Ela era uma gata silenciosa. Tinha um miado baixinho, curto — quase a dublagem de um miado. Quando me olhava nos olhos, soltava aquele seu ruído, que às vezes me parecia uma reclamação. No mais, quase não falava. Sua maneira de se comunicar era corporal, esfregando-se nos móveis, esparramando-se de barriga para cima ao sol, subindo no sofá e deitando-se ao meu lado para pedir carinho. E pedia assim: em silêncio.
Depois de subir no sofá, me olhava com um olhar significativo e se acomodava ao meu lado, de costas para mim, expondo o dorso como a me dizer que era ali que queria receber o afago. Se por acaso eu estava distraída e não a acariciava, ela virava a cabecinha e me olhava, como quem diz: “E aí?” Mas tudo sem emitir qualquer som.
Na semana passada, ela caiu doente. E agiu como os gatos agem quando estão sentindo alguma coisa: ficam quietos. Gatos não gemem, não soltam ganidos. Gatos sofrem em silêncio. Acho que essa reação decorre de sua natureza altiva, de uma coragem selvagem que lhes corre nas veias. E da característica que está em todos eles, que os acompanha pela vida inteira: a dignidade.
À noite, não ouvimos nada. Nenhum movimento anormal. E de manhã, ao acordar, fomos encontrá-la na poltrona onde às vezes gostava de dormir — morta.
Não era jovem, tinha 16 anos já, o que é muita idade para um gato. Mas estivera até pouco tempo antes muito bem, gorda e saudável. Aquela morte nos pegou de surpresa. Ou talvez seja mesmo assim, a morte nos transmitindo sempre uma sensação de perplexidade.

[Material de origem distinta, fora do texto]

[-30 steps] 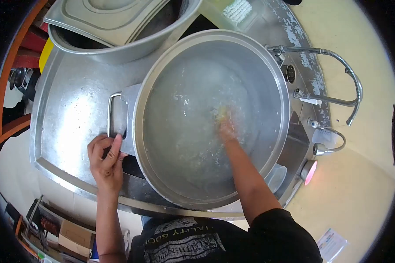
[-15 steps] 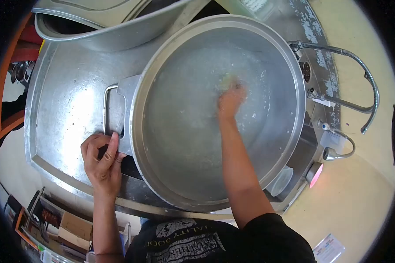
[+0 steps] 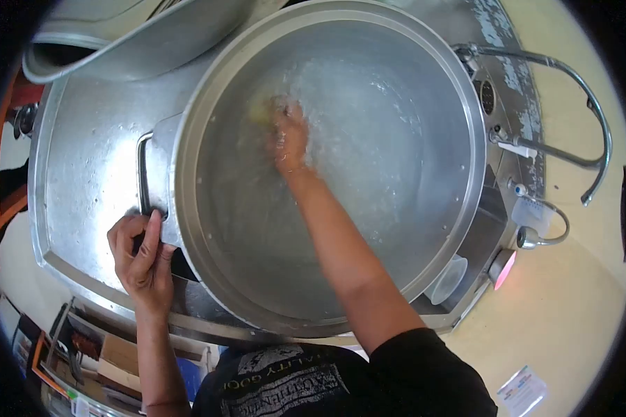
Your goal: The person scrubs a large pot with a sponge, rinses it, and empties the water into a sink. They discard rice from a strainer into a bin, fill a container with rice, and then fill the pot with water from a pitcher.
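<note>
A black T-shirt [image 3: 355, 389] lies below both hands, the left hand [image 3: 142, 257] and the right hand [image 3: 290, 135]. Its short sleeve [image 3: 417, 354] ends above the right elbow. The print, nearest the hands first, shows a pale grey emblem [image 3: 271, 360], yellowish capitals [image 3: 268, 373] partly reading "ALITY GOO", then a worn-looking grey block of lettering [image 3: 285, 397], only partly legible.

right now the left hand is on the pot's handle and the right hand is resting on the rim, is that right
Not quite: the head view shows the right hand down in the water, not resting on the rim. The left hand is on the pot's handle.
</note>
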A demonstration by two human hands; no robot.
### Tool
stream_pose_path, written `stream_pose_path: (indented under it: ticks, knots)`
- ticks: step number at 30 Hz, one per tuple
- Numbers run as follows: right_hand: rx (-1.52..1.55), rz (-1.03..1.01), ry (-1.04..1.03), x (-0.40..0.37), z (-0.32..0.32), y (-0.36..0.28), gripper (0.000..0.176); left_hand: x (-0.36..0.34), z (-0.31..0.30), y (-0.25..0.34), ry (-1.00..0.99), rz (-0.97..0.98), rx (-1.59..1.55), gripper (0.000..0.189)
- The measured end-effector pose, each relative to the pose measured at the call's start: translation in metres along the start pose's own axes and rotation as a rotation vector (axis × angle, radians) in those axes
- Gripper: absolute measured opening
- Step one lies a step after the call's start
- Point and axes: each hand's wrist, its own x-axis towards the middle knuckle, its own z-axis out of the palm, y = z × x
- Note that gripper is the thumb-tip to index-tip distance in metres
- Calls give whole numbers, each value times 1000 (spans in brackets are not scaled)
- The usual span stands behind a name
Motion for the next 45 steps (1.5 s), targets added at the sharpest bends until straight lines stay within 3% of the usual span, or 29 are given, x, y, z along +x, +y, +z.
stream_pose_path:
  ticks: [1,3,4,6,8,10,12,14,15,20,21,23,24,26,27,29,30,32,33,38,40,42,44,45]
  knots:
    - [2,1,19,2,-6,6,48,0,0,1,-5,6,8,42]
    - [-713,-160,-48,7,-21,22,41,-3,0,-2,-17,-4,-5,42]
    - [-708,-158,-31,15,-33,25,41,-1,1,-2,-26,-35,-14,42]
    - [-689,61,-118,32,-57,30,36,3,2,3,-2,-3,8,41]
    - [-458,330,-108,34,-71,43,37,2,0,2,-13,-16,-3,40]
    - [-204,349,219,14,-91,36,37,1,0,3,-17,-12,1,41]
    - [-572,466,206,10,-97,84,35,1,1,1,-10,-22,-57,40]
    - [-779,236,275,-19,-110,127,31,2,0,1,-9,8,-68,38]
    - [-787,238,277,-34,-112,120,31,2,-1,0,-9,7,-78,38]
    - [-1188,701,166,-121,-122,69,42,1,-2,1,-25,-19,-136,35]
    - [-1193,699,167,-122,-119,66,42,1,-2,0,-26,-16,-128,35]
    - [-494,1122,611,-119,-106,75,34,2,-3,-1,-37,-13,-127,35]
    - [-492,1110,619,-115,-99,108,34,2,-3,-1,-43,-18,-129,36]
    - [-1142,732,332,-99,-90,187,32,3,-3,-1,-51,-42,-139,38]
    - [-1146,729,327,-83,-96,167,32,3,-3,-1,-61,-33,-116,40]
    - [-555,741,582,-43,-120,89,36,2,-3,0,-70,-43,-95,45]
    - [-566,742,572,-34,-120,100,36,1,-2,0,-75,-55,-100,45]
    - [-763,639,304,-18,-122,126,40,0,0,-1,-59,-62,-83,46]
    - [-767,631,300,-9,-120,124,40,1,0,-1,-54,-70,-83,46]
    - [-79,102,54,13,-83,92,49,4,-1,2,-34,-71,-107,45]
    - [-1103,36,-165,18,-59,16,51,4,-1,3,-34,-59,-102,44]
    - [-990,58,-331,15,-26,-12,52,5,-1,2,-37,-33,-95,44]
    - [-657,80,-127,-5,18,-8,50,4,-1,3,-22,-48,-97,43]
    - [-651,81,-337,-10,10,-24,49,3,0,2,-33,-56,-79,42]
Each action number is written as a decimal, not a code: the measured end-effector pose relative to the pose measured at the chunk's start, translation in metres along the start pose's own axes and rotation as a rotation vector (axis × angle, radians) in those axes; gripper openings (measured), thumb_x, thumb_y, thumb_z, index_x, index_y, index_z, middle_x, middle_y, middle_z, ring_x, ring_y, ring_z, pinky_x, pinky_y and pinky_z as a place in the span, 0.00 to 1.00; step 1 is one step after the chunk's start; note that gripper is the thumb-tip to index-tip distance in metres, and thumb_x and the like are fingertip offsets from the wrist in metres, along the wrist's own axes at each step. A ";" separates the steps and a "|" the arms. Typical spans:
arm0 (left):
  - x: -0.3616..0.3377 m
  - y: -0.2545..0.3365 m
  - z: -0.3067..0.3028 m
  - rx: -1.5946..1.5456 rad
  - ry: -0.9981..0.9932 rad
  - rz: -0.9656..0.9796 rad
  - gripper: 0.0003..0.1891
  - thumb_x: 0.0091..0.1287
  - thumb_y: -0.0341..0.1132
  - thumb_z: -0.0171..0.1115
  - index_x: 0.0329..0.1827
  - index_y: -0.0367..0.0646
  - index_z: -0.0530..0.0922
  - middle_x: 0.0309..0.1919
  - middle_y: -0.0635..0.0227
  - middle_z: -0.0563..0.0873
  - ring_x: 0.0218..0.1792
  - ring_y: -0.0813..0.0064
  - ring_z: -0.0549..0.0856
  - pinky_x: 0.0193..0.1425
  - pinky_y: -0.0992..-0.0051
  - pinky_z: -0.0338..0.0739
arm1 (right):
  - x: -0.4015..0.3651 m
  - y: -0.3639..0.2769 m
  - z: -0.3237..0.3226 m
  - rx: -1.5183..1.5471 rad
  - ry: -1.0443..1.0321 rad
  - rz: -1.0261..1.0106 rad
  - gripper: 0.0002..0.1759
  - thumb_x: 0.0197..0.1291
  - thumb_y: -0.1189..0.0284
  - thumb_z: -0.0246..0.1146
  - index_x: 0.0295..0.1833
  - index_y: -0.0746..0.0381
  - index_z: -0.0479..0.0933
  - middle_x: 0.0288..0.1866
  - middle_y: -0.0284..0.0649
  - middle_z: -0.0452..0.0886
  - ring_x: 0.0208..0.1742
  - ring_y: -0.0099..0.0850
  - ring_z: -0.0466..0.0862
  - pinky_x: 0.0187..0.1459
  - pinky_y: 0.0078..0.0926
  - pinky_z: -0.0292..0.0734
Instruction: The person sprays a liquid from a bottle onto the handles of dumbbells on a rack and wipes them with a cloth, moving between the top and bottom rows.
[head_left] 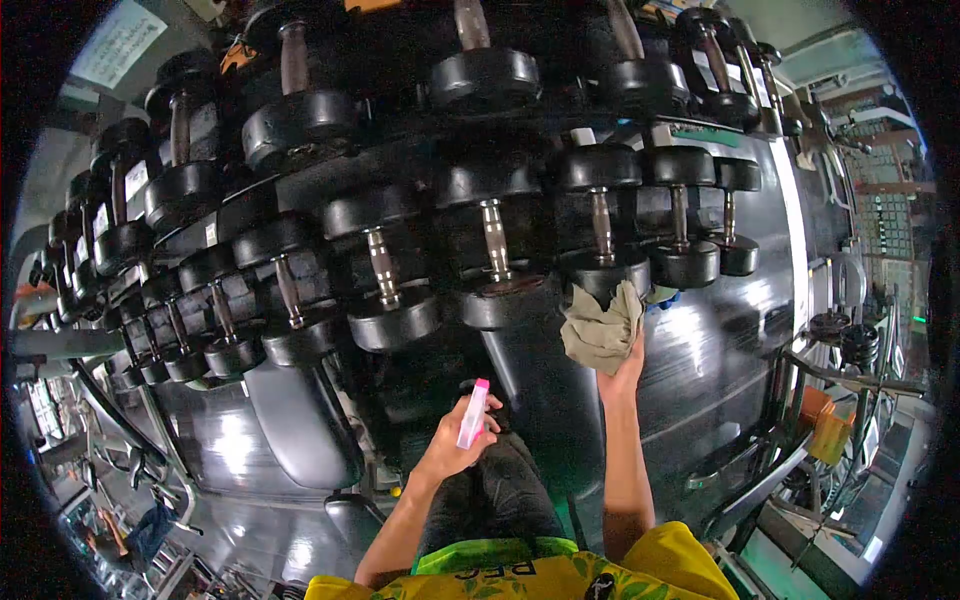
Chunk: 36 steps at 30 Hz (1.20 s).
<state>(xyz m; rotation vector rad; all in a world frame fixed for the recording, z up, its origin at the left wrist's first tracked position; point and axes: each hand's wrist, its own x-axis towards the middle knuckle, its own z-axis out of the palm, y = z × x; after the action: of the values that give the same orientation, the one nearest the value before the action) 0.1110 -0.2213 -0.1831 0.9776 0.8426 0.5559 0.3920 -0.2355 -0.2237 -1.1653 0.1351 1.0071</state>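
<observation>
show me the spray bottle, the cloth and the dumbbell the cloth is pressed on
spray bottle [471, 417]: head view, clear body below the pink cap
cloth [600, 332]: head view, bunched middle of the fabric
dumbbell [601, 225]: head view, metal handle between its two heads

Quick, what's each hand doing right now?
Left hand: closed around a spray bottle.
Right hand: gripping a cloth held against a dumbbell.
</observation>
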 end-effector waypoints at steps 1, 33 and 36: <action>-0.001 -0.008 0.000 0.026 -0.059 -0.017 0.23 0.59 0.23 0.59 0.58 0.37 0.65 0.46 0.63 0.77 0.33 0.77 0.81 0.38 0.76 0.77 | -0.005 -0.002 -0.002 0.012 0.004 -0.008 0.24 0.70 0.57 0.44 0.65 0.59 0.64 0.62 0.39 0.71 0.62 0.36 0.71 0.63 0.40 0.67; 0.004 -0.026 0.072 0.266 0.387 0.017 0.11 0.61 0.36 0.65 0.34 0.40 0.73 0.21 0.66 0.77 0.23 0.78 0.78 0.30 0.74 0.74 | 0.000 0.039 0.006 -0.652 -0.297 -0.465 0.22 0.62 0.72 0.59 0.62 0.58 0.68 0.58 0.41 0.73 0.55 0.37 0.77 0.56 0.36 0.72; 0.003 -0.025 0.066 0.221 0.358 -0.049 0.10 0.61 0.35 0.64 0.34 0.39 0.73 0.21 0.66 0.77 0.23 0.80 0.78 0.29 0.75 0.73 | 0.031 0.077 0.043 -1.343 -0.654 -1.294 0.20 0.51 0.73 0.62 0.53 0.54 0.75 0.57 0.40 0.75 0.62 0.41 0.71 0.65 0.44 0.62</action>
<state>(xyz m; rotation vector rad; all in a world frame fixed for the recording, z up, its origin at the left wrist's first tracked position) 0.1676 -0.2629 -0.1868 1.0709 1.2653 0.6148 0.3385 -0.1799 -0.2761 -1.5550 -1.8302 0.1009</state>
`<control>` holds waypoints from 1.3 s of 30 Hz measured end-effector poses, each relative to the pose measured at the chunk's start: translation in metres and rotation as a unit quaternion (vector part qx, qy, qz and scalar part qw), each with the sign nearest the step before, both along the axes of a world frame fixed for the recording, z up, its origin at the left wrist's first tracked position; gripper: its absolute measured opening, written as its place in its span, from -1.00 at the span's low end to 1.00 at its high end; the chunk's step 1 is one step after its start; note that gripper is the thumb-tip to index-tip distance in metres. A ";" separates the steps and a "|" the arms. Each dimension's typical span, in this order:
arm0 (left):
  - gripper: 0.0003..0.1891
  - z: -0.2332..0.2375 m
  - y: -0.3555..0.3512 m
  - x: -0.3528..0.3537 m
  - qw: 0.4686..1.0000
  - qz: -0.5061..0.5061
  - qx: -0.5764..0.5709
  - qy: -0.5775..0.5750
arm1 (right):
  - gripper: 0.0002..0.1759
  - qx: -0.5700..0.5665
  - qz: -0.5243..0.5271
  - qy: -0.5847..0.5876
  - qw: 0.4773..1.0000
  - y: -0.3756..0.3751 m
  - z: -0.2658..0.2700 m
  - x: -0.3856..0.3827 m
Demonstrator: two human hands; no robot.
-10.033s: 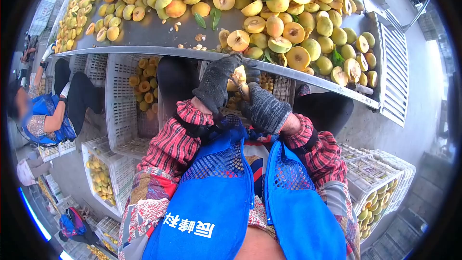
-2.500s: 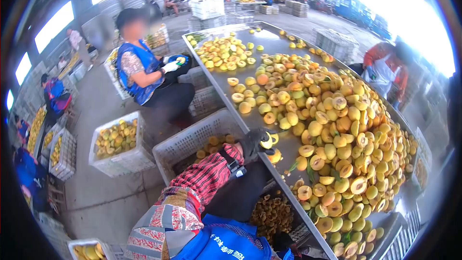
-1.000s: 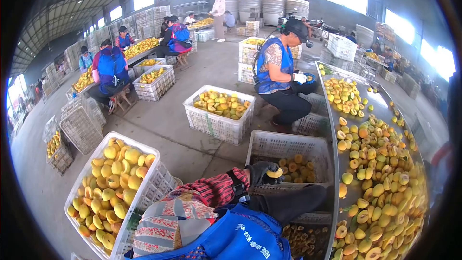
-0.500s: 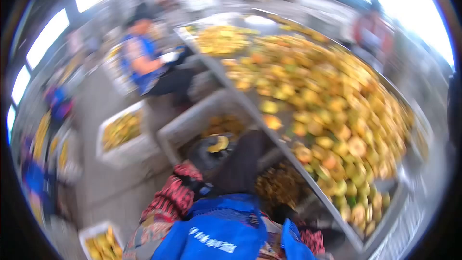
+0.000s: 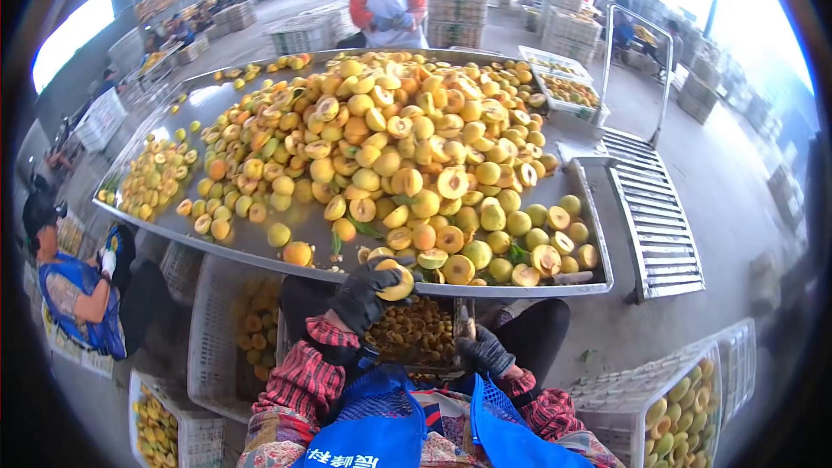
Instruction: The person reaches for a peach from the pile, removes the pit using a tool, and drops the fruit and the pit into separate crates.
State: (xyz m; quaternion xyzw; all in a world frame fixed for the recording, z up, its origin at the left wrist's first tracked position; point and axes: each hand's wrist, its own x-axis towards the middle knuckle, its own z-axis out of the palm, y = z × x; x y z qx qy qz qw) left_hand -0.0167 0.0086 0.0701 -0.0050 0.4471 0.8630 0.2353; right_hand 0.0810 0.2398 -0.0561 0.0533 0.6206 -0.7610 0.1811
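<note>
My left hand (image 5: pixel 362 296), in a dark glove, grips a yellow fruit half (image 5: pixel 395 281) at the near edge of the metal table (image 5: pixel 251 253). My right hand (image 5: pixel 485 352), gloved in grey and black, is closed round the handle of a tool (image 5: pixel 466 319) that points up toward the table edge; its tip is hard to make out. A big heap of yellow-orange fruit (image 5: pixel 416 147), many pieces cut in half, covers much of the table. Below and between my hands, a container holds small brown pieces (image 5: pixel 414 329).
Across the table stands a person in an apron (image 5: pixel 390 9). Another person in a blue vest (image 5: pixel 78 295) sits at the left. Crates of fruit lie at the lower left (image 5: pixel 186 425) and lower right (image 5: pixel 646 416). A metal cart (image 5: pixel 654 217) stands right of the table.
The view has swung to the right and steadied, so the table now lies straight ahead. Both hands now show clearly above my lap, and the seated person appears farther left.
</note>
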 end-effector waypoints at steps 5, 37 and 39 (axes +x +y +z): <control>-0.74 -0.030 0.040 0.007 0.987 -0.074 -0.119 0.078 | -0.69 -0.010 -0.056 0.017 0.998 -0.019 0.068 -0.018; -0.60 -0.031 0.029 0.007 0.999 -0.036 -0.022 0.031 | -0.58 0.041 -0.049 -0.016 0.998 -0.070 0.084 -0.064; -0.56 -0.023 0.029 0.011 0.954 -0.040 -0.209 0.212 | -0.66 0.090 -0.101 0.122 0.983 -0.073 0.064 -0.068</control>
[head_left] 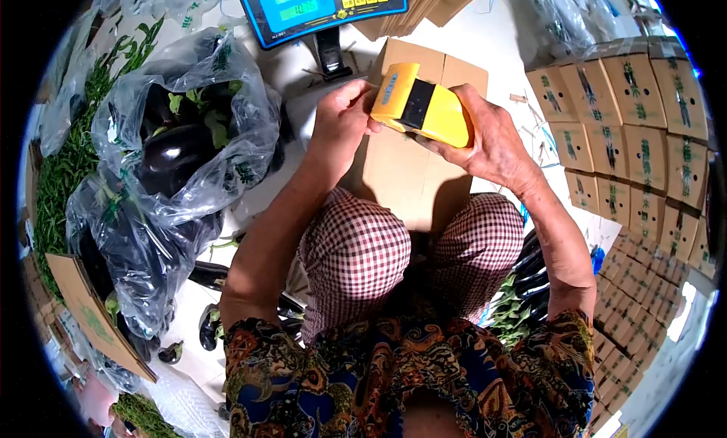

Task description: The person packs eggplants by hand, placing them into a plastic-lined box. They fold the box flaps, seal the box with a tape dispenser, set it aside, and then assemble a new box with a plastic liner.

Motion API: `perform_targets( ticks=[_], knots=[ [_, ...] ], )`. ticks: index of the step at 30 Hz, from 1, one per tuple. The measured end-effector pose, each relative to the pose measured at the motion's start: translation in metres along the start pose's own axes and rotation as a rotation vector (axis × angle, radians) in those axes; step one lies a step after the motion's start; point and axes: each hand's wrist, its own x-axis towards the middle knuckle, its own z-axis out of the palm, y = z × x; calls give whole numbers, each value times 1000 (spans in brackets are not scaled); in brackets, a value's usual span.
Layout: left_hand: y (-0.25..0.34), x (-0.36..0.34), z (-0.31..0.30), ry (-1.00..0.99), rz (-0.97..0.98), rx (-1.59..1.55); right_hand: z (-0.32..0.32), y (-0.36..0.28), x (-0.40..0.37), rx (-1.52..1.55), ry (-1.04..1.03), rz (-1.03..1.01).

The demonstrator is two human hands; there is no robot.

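Observation:
A yellow hand-held device (445,114) with a black band across it and blue lettering on its left end is held above a brown cardboard box (413,176). My right hand (496,139) wraps round the device's right end, thumb on top. At its left end, the fingers of my left hand (341,123) are curled and pinched together against the edge; what they pinch is hidden. The underside of the device is out of sight. The box lies between my knees and reaches toward the scale.
A digital scale (322,6) stands ahead. On the left, a clear plastic bag (254,120) holds eggplants (178,157), with green vegetables (57,188) beyond. Stacked printed cartons (644,135) line the right. More eggplants (530,267) lie by my right knee.

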Motion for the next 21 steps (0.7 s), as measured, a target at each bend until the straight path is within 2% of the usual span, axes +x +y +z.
perform_targets(
  ticks=[3, 4, 7, 8, 9, 11, 14, 21],
  knots=[
    [-11, 3, -10, 71, 56, 165, -2, -7, 5, -31, -80, 55],
    [-9, 2, -7, 108, 114, 87, -3, -8, 8, -64, -96, 59],
    [-22, 2, -20, 148, 124, 92, -7, -9, 10, -132, -152, 61],
    [-12, -1, -27, 193, 79, 317, -9, -9, 6, -158, -177, 85],
    [-20, -2, -38, 242, 71, 176, -12, -9, 2, -182, -203, 110],
    [-29, -6, -67, 381, 20, 222, -15, 2, -11, -241, -194, 70],
    [-50, -3, -80, 360, -2, 43, -15, 3, -17, -253, -180, 69],
    [-68, -4, -93, 439, -14, -17, -23, 2, -15, -266, -257, 172]
  ],
)
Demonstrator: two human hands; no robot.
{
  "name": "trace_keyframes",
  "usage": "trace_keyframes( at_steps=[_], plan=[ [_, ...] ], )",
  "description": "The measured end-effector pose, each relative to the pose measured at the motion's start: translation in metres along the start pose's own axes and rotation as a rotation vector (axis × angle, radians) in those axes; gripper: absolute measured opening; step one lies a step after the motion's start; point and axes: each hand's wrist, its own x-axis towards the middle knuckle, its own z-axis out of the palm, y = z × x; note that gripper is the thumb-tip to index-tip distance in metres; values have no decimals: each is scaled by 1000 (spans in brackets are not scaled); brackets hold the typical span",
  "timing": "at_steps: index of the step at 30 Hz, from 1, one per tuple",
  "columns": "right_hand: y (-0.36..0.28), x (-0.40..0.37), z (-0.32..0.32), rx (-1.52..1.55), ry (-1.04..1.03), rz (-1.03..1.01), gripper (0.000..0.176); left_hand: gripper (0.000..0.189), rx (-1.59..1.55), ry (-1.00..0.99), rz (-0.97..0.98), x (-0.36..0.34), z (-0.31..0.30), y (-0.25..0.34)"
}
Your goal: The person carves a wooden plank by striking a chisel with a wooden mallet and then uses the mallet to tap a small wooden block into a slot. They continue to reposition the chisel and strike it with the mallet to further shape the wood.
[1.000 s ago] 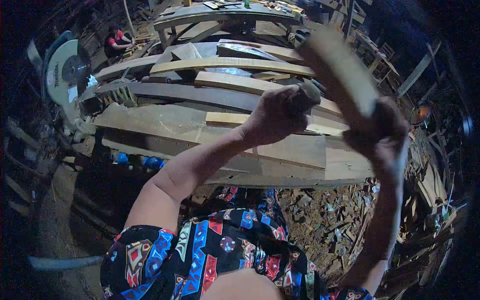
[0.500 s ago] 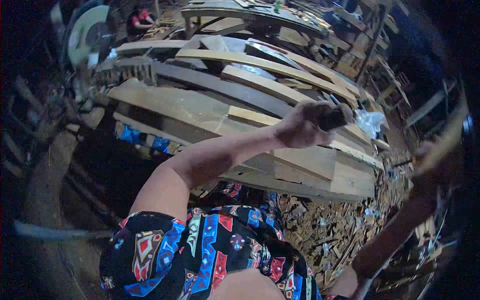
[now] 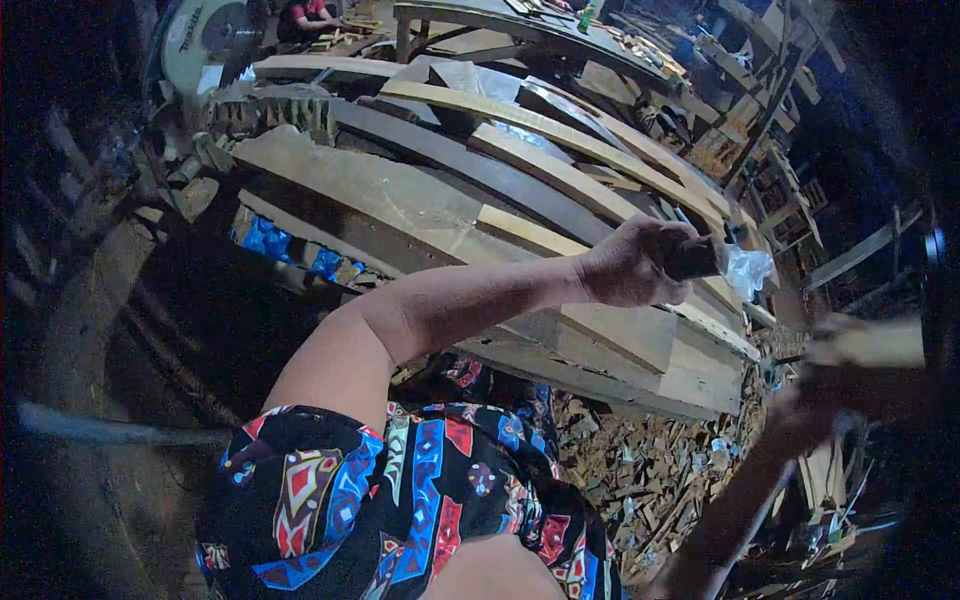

Na noite seguinte, antes de irmos deitar, sentamos no sofá da sala, na penumbra, para conversar, um ritual que cumprimos sempre, e no qual éramos acompanhados pela gatinha. Fiquei olhando de soslaio para o espaço vazio no sofá ao meu lado. Era madrugada, já. A rua estava silenciosa. Nós também. Talvez por isso, por nosso silêncio, comecei a prestar atenção no tique-taque do relógio, um relógio antigo, de mesa, que temos há muitos anos. Era um tique-taque tão alto que me chamou a atenção. Nunca tinha notado que o mecanismo daquele relógio batia com tanta força.
Quando acordei, de manhã, voltei a me sentar na sala, sozinha. Do lado de fora das janelas, duas borboletas brancas voejavam por entre as folhas das amendoeiras. Ao longe, o mar. Mas não havia o burburinho dos banhistas a caminho da areia, as vozes dos porteiros, dos vendedores, nada. A manhã de sábado estava estranhamente quieta. E foi quando prestei atenção outra vez no tique-taque do relógio. Lá estava ele, batendo alto como nunca. Então entendi: era o silêncio em torno que fazia seu mecanismo reverberar, sobressair. O silêncio de um vazio.